Going up to the mountains for the summer used to be considered one of the greatest gifts parents could give to their young children. It was unquestionably the healthy alternative to staying put in the city in the sweltering heat. While adults could avail themselves of air-conditioned comfort, kids can’t exactly be confined indoors. Spending the summer season in the country meant that parents could relax since they didn’t need to worry about their children who were playing outside in a far safer environment than the city streets.
I use the past tense because I am not too sure anymore about how terrific or safe this getaway is for kids. Some disturbing stories have been circulating about abuse… and not the kind that immediately comes to the reader’s mind. What I refer to is abuse of children by children.
Last summer a horrific incident played itself out and was hushed up almost immediately. It involved a couple of boys in their early teens who decided to make sport of a five-year old, just for the fun of it. The minute details escape me, but I do recall hearing that by the time the adults were made aware of what was happening, the poor little boy looked like he had gotten caught in a boxing ring during a fighting match. His eyes were swollen shut and his face was battered and bruised beyond recognition.
The sad part in all of this is that the five-year old had not wandered away and was not accosted by strangers. These were all kids from local families known to one another, and the abusers were supposedly “regular” yeshiva boys. Some of the adults on the scene tried to minimize the outrage by blaming it on “childish pranks” gone too far. The mortified parents of the little boy were of a far different opinion, to put it mildly, but in the interest of keeping the peace they decided against making a fuss that might have resulted in ugly confrontations and lashon hora.
Just now I heard of another terrible episode in a similar setting (upstate at a summer resort). A two-year old had apparently gotten hold of a toy that some older (five-year olds) had been playing with. It seems the bigger boys arbitrarily chose to teach the young interloper a lesson. By the time they were done, the toddler was found unconscious on a landing at the bottom of a staircase. This story, I am told, has also been hushed up.
I am writing this with the hope that unsuspecting parents of little ones will be warned to be wary and not assume that leaving the city for the country means their children can safely roam free and play by themselves without adult supervision.

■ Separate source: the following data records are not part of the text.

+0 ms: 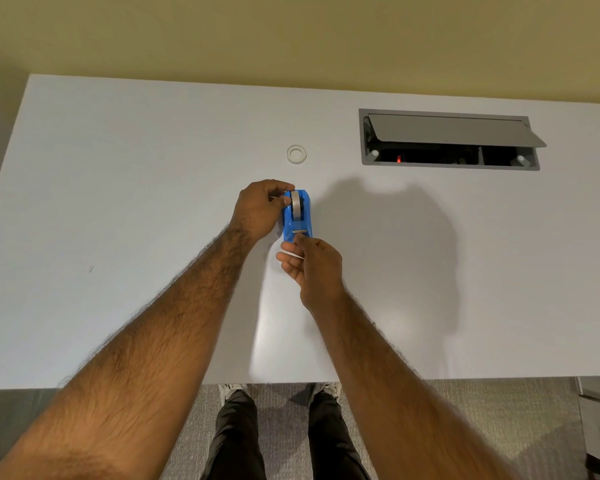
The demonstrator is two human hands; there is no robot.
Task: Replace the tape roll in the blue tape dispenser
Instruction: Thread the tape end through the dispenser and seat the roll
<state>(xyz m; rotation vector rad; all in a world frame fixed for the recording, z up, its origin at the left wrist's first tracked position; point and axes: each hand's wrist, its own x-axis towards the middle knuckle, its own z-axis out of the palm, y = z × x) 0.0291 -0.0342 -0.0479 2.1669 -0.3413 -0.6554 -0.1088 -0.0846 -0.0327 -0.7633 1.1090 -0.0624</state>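
Observation:
The blue tape dispenser (298, 221) stands on the white table (118, 202), its cutter end toward me. A grey-white tape roll (297, 204) sits in its cradle. My left hand (260, 209) grips the dispenser's far left side, thumb against the roll. My right hand (312, 265) is at the cutter end, thumb and forefinger pinched on what looks like a strip of tape (291, 254) curling over my fingers. A second, small white tape roll (296, 154) lies flat on the table beyond the dispenser, apart from both hands.
A grey cable hatch (451, 140) with its lid tilted open is set into the table at the back right. The table's near edge runs just above my shoes (232, 389) and the grey carpet. A yellow wall stands behind the table.

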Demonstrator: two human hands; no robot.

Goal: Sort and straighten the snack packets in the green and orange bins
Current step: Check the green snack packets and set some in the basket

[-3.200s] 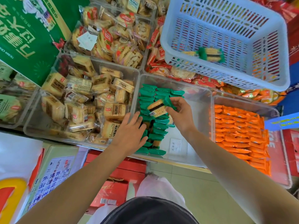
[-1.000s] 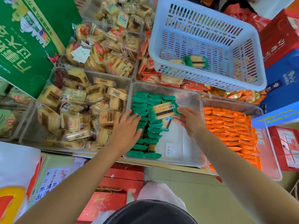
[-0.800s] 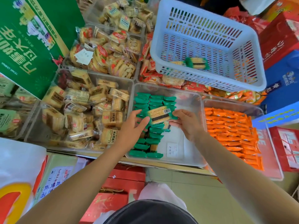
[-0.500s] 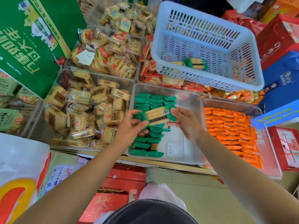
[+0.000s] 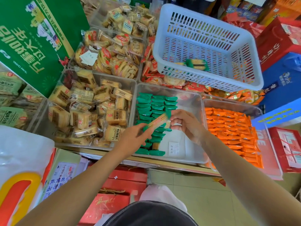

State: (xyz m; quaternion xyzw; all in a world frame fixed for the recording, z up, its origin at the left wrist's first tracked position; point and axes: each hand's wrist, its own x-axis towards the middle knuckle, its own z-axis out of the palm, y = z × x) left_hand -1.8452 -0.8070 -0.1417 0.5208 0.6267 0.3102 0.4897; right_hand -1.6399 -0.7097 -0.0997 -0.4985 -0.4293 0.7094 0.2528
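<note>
a green-ended packet (image 5: 158, 122), pale biscuit showing through, tilts above the green bin's (image 5: 187, 101) neat rows, its ends pinched by the left hand (image 5: 135, 137) and right hand (image 5: 187, 126). the orange bin (image 5: 236, 104) sits just right. a white basket (image 5: 203, 46) behind holds another packet.

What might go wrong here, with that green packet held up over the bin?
1. The packet is only pinched at its ends by the left hand and right hand. If that grip slips, it would likely drop onto the green rows.
2. Pushing it in may knock lined-up neighbours askew.
3. A stray packet lies in the basket and may be forgotten.
</note>
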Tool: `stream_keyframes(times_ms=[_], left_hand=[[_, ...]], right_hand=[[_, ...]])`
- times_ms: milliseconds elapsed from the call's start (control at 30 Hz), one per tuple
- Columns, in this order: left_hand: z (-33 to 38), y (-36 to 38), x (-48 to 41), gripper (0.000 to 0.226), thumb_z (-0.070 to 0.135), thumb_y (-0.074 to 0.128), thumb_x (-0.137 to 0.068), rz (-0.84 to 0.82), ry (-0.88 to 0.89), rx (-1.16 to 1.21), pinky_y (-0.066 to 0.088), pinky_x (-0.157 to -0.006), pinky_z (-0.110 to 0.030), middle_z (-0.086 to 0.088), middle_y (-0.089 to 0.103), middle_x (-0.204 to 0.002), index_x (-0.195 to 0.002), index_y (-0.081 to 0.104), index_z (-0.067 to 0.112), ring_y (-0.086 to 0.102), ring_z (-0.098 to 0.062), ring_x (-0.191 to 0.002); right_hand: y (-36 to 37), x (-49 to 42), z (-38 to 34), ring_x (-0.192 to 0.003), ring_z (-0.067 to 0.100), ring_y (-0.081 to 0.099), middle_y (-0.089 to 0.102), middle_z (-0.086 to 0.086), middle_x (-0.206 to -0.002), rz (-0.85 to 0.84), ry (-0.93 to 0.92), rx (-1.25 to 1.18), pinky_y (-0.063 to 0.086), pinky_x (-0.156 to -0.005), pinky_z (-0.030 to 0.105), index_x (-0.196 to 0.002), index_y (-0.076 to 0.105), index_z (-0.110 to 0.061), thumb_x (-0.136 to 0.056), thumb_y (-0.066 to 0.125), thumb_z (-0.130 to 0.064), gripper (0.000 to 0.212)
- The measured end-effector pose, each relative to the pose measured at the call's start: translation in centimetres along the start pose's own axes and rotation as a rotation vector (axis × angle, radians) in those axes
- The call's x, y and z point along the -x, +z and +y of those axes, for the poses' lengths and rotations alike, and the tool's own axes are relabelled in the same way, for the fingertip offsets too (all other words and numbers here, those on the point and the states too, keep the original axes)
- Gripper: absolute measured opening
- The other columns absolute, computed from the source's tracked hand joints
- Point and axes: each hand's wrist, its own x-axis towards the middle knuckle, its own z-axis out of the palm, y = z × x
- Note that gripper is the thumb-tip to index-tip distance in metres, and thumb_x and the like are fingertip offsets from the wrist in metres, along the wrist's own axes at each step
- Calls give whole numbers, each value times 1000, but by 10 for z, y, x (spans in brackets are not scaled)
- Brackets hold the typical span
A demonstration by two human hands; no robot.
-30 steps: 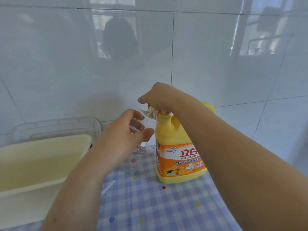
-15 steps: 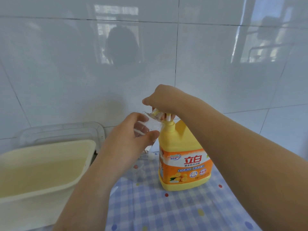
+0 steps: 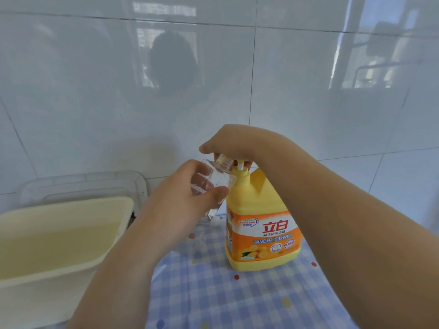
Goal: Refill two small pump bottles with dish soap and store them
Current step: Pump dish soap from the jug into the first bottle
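My left hand (image 3: pixel 187 207) gripped the bottle (image 3: pixel 211 181), tilted, mouth at the spout of the jug (image 3: pixel 259 224) near the tabletop's (image 3: pixel 237 302) back edge; my right hand (image 3: pixel 234 141) curled its fingers (image 3: pixel 209 148) over the pump (image 3: pixel 240 165). A hard press could squirt soap past that narrow mouth

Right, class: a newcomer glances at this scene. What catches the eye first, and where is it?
The bright yellow soap jug stands centre on the checked cloth, the right hand curled over its pump. Just left of it, the left hand holds a clear bottle tilted, mouth at the pump. A cream basin fills the lower left.
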Motion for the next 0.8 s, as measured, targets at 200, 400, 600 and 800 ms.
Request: stream_keyframes(times_ms=[200,400,600,800], left_hand=[[4,-1,2,40,51,67,-70,-14,5,9,60,-66,-46,10,67,-95,-104,54,33,70,-17,-87],[-2,-3,2,29,43,70,-78,-29,-16,-50,61,-65,-42,15,66,-93,-101,55,36,70,-10,-81],[1,-1,2,26,41,70,-80,-17,-21,-67,61,-64,-41,12,65,-94,-99,53,36,69,-11,-82],[3,-3,3,27,42,68,-81,-13,-13,-85,60,-63,-36,11,67,-93,-102,52,37,68,-9,-81]], right_hand=[[2,-5,5,-60,23,58,58,7,-78,45,11,-35,49,-57,29,-97,55,-11,-96,49,-42,32],[10,-2,7,-66,15,49,48,-3,-72,71,-22,-28,36,-54,25,-95,54,-12,-96,52,-40,28],[9,0,5,-71,16,49,47,-2,-74,81,-20,-35,37,-57,26,-96,53,-13,-97,50,-39,26],[7,2,2,-67,15,48,48,-1,-75,86,-21,2,39,-60,26,-97,53,-13,-98,49,-36,24]])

Though I am not and have never been a “country” enthusiast, I do recollect a sense of freedom during a couple of summers I spent up in the mountains in my childhood. But that was long ago and things have changed big time, everywhere.
Pity it’s come to this…
“Things have changed” must be the understatement of our time. To let our guard down is to ask for trouble. Adults need to be wary when on their own, let alone parents entrusted with the care of innocents.
That said… virtually all parents of young ones have witnessed any one of their brood express frustration in a potentially harmful way at one time or other. A sibling, a playmate or a parent will have said or done something to trigger feelings of irritation and exasperation in a child, and it would be unreasonable to expect even a five-year old to deal with his or her emotions in a constructive way.
While the grown up is (hopefully) mature enough to handle a volatile situation responsibly, younger sibs and babies are often in harm’s way — as when Riled-Up Junior turns the nearest gadget at hand into a dangerous projectile and the flying object makes a beeline for the baby’s head.
As you say, adults tend to be more relaxed and at ease in a country bungalow setting, and the social atmosphere makes it especially challenging to keep track of a two-year old. Still, adults ought to know better — that it is in their place to practice vigilance when it comes to their young children; notwithstanding, it is never too early for parents to instill acceptable behavior versus unacceptable behavior in their toddlers.